C’est vraiment trash, et vraiment sensible. Le titre déjà: "Charge". Une charge antipsychiatrique signée de la slameuse, rappeuse et désormais écrivaine nommée Treize. Dès la première page, il y a la charge, pondérale, d’un corps qui dit lui-même accumuler la graisse comme les mots manquants d’un livre qu’il faudra écrire - elle dit que son ventre est la partie la plus intelligente de sa personne. Et quand on voit ce que peut son cerveau dans le domaine du langage, on se dit en effet que son ventre, où fermente la matière du texte, c’est quelque chose!
Je suis comme une ville dans laquelle il n’y aurait que des culs-de-sac.
Charge explosive des premiers jets d’écriture où par la grâce de la métaphore et du rythme, bref, de la poésie, Treize nous fait entrer dans son corps et dans sa tête. Dans son corps: c’est très important - car c’est dans la mémoire physique qu’elle va chercher l’évocation de dix années de souffrance, d’humiliations subies, de soumission feinte ou forcée à une institution psychiatrique jugée par elle profondément abusive, structurellement violente.
Pouvoir et violence
C’est le rapport de pouvoir trop asymétrique entre corps psychiatrique et sujet psychiatrisé qui est l’œil du monstre, le cœur du mal. Pouvoir du psychiatre d’administrer, d’ordonner, d’enfermer, de soumettre le patient à des soins sans son consentement. Comme la sismothérapie, l’avatar actuel des électrochocs: Treize la vit comme une menace, un chantage destiné à lui faire accepter sans contestation tout autre traitement chimique, même si elle aspire profondément à expurger ses veines de cette chimie. Face à ce pouvoir dénoncé avec violence, l’autrice raconte son habileté à feindre la soumission, pour éviter une "violence thérapeutique" plus grande encore.
J’avais besoin de ne pas me soucier des psychiatres, d’écrire pour moi, avec mes mots à moi. (…) Je n’ai pas écrit à charge contre eux, parce que j’avais besoin de les évacuer pour écrire. Mais d’avoir écrit tellement pour moi, ça rend d’autant plus visibles les violences psychiatriques. Alors bien sûr, là, le bouquin est une bonne grosse charge.

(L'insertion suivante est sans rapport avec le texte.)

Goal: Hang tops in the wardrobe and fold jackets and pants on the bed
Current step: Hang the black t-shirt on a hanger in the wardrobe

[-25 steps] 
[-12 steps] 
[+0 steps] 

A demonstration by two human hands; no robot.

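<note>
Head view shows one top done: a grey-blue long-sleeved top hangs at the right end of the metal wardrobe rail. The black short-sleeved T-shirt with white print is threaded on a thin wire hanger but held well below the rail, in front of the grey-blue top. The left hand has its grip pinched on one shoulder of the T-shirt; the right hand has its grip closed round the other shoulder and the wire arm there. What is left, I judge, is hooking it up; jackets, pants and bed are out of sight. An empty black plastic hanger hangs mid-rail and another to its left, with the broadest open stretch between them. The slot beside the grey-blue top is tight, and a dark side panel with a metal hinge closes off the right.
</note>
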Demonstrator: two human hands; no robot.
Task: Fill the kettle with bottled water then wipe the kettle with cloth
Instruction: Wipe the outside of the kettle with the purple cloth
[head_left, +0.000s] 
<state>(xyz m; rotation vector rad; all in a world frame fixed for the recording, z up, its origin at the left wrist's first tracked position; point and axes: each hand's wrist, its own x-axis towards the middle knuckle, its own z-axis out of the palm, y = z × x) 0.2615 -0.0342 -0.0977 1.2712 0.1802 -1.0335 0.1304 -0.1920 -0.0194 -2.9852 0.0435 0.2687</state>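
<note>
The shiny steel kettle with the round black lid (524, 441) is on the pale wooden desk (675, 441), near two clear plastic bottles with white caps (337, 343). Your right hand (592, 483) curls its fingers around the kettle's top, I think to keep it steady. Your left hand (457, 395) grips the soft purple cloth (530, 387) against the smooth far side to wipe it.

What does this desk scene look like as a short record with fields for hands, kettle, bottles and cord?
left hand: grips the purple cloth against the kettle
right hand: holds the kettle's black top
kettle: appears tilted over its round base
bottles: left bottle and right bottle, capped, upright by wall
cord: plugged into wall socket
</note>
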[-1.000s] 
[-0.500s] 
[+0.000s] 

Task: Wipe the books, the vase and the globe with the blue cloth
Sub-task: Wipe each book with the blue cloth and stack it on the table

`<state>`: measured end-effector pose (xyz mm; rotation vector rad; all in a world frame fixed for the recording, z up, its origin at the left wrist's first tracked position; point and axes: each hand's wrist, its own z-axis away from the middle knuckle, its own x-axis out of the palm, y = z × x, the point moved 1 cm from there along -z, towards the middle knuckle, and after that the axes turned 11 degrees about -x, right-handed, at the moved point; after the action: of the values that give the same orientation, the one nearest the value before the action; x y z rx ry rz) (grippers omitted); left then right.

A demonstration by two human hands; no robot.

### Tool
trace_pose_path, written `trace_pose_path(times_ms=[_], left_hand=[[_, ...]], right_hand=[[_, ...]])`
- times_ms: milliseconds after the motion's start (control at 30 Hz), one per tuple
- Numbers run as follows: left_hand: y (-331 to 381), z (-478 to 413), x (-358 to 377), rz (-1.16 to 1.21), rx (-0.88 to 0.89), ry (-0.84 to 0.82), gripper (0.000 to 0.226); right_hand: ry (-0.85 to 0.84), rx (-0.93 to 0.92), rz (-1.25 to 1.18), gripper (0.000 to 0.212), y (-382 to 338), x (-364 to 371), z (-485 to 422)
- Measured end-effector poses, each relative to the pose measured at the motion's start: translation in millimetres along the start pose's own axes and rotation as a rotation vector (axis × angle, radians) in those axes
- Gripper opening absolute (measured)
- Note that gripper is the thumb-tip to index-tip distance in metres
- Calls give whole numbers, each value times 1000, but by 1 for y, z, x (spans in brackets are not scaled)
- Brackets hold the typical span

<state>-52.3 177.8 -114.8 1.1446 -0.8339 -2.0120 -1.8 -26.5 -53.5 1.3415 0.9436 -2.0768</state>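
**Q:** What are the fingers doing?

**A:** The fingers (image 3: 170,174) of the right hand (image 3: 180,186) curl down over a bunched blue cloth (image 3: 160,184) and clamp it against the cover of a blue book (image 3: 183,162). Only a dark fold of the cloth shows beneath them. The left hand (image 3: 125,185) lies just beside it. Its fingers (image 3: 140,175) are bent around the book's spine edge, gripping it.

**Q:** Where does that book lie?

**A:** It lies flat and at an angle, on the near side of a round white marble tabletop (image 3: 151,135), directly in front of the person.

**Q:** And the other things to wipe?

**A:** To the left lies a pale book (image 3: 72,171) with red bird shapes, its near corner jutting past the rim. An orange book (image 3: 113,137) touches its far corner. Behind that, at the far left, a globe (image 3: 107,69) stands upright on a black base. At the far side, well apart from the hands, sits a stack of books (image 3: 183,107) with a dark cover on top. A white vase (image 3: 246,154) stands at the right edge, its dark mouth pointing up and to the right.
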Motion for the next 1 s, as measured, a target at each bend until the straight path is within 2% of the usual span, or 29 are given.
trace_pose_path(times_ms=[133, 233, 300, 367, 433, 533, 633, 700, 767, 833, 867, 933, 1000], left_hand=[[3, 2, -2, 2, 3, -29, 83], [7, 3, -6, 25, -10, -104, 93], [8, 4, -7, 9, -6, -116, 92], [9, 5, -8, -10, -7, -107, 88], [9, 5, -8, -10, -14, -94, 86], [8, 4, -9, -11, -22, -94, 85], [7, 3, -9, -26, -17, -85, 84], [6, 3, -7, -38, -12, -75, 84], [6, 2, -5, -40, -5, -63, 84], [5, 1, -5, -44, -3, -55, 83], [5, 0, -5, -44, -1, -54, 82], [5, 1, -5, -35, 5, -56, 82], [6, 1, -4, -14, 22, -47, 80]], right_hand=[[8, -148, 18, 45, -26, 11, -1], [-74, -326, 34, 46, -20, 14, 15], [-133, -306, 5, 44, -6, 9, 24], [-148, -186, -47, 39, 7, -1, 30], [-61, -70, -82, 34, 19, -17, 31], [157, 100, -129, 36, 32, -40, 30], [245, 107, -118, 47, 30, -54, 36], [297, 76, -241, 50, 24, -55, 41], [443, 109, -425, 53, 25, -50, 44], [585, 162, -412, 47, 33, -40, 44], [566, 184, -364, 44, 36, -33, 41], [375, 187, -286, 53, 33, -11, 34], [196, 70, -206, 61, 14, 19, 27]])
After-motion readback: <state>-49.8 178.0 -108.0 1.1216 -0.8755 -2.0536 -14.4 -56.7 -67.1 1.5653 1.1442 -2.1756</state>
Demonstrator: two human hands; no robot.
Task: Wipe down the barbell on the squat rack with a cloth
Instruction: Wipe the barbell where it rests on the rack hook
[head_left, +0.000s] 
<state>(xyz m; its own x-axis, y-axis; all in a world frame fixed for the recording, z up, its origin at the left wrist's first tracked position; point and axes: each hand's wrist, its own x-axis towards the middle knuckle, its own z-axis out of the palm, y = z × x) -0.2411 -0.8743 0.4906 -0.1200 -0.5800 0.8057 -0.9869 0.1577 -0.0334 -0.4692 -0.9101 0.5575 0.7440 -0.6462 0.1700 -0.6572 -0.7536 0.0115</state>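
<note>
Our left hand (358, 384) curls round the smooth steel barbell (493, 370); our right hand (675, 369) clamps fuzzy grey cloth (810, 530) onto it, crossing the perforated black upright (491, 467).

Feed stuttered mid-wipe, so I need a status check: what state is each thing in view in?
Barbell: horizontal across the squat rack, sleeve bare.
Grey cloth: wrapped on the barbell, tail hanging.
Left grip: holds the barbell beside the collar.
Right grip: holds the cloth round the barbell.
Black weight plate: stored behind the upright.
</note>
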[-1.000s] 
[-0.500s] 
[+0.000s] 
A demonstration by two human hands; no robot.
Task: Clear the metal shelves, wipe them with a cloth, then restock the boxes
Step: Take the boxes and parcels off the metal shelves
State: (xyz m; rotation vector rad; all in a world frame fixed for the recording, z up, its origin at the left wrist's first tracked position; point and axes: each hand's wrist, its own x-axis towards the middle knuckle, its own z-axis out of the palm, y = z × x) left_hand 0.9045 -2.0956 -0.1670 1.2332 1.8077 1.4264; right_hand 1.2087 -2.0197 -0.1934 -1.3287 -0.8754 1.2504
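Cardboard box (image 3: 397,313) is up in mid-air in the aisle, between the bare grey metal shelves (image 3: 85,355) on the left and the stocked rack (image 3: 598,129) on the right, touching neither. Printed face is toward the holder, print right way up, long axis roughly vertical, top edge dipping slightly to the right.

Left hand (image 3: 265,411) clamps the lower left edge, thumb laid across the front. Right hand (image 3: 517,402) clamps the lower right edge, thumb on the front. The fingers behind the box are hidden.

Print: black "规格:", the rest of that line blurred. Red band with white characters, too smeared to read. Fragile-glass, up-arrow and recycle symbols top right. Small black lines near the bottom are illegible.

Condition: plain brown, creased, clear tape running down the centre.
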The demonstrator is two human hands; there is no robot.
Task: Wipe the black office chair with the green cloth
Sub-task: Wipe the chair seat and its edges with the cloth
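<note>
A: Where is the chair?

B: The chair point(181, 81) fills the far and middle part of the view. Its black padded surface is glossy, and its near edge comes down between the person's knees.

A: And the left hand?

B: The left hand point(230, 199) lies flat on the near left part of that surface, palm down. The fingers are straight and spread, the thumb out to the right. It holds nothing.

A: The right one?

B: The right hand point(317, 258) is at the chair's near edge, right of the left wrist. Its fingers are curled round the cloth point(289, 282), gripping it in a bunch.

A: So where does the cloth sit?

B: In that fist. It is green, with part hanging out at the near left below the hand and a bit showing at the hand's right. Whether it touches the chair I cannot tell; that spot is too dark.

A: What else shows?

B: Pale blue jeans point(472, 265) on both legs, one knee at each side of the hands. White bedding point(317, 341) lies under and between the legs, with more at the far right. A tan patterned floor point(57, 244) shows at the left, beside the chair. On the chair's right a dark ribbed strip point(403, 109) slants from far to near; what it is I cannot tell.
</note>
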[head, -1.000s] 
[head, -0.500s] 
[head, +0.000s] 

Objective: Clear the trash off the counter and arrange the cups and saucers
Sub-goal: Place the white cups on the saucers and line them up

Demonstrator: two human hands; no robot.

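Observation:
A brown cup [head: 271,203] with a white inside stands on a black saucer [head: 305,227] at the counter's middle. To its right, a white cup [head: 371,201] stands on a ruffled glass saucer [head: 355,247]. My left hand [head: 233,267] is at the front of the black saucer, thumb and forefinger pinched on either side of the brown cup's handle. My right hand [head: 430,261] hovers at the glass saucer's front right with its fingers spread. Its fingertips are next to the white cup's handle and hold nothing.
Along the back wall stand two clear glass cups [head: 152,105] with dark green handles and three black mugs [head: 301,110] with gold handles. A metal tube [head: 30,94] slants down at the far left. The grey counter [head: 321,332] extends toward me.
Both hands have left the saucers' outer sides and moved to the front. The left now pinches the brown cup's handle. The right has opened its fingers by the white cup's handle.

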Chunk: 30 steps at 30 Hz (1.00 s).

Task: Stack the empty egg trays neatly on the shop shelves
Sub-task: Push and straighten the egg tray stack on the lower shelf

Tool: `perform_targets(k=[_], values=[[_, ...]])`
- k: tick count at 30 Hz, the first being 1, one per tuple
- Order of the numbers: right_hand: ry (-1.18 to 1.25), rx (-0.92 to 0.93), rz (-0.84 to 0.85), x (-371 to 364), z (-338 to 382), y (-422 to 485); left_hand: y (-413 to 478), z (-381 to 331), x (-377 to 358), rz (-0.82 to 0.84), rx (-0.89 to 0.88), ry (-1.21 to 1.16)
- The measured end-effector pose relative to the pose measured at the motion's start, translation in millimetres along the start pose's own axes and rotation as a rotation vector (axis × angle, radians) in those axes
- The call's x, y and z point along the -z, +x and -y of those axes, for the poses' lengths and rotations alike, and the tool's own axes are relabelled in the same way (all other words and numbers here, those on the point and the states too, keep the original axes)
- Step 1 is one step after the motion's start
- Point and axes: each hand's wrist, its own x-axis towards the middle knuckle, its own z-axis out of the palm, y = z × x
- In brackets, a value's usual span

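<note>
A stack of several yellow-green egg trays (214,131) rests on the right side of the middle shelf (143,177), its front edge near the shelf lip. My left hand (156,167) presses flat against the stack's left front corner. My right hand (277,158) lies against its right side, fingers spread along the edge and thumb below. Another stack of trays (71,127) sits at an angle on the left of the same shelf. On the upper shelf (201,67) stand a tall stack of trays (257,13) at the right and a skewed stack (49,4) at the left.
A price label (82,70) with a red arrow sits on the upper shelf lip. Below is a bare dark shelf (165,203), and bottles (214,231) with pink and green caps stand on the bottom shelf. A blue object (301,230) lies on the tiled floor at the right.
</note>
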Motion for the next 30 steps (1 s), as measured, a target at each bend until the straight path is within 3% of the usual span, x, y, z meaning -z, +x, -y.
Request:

Pour elle, la psychiatrie lui a fait plus de mal que la maladie. Treize n’essaie pas d’être pondérée ni juste à l’endroit de l’institution psychiatrique. Au contraire. Elle assume un texte massivement subjectif - au sens d’une personne devenue un objet psychiatrique, qui affirme à plein régime le statut de sujet, de personne. Massivement subjectif, et en ce sens incontestable.
J’écriture pulsionnelle. / J’écris. Je tue. Je ruisselle.
Ailleurs: la tendresse des moments où elle écoute le récit intime et rare d’un ami psychiatrisé. Sans commenter, sans répondre, sans analyser. Au souvenir de toute la honte éprouvée, et face à la psychiatrie, l’ami dit d’une voix douce (la voix de Treize aussi est douce): "La honte doit changer de camp".
Ailleurs encore: engluée dans un lit, la vision spirituelle, chamanique, de soi-même en joueuse de poker existentiel, jouant le tout pour le tout. Quoi miser, puisqu’elle a déjà "brûlé ses pierres de terres précieuses" et que ses plumes sont parties dans le vent? Elle pose sur le vert émeraude du tapis de jeu ses mots, puis sa peau dure et trouée, qu’elle enlève d’un seul geste. Puis son âme. "Pour sûr, elle va gagner".
Libérée par l’écriture
Et en effet, après dix années, Treize parvient à s’engouffrer dans une "fenêtre thérapeutique", soit une baisse de médication proposée par une psychiatre. Par cette fenêtre, elle quitte le "pays psychiatrique".
Et commence dans un long printemps l’écriture de ce livre. L’écriture est joie. Même l’écriture de la souffrance. Elle calibre chaque mot, chaque virgule, construit patiemment son bref ouvrage. L’illustre de poèmes, comme des vignettes, qui arrivent de place en place. Jusqu’à un final recueilli, d’une délicatesse merveilleuse - un texte posé comme une fleur aérienne sur le mémorial de la "patiente inconnue".
Francesco Biamonte/aq
Treize, "Charge", ed. La Découverte.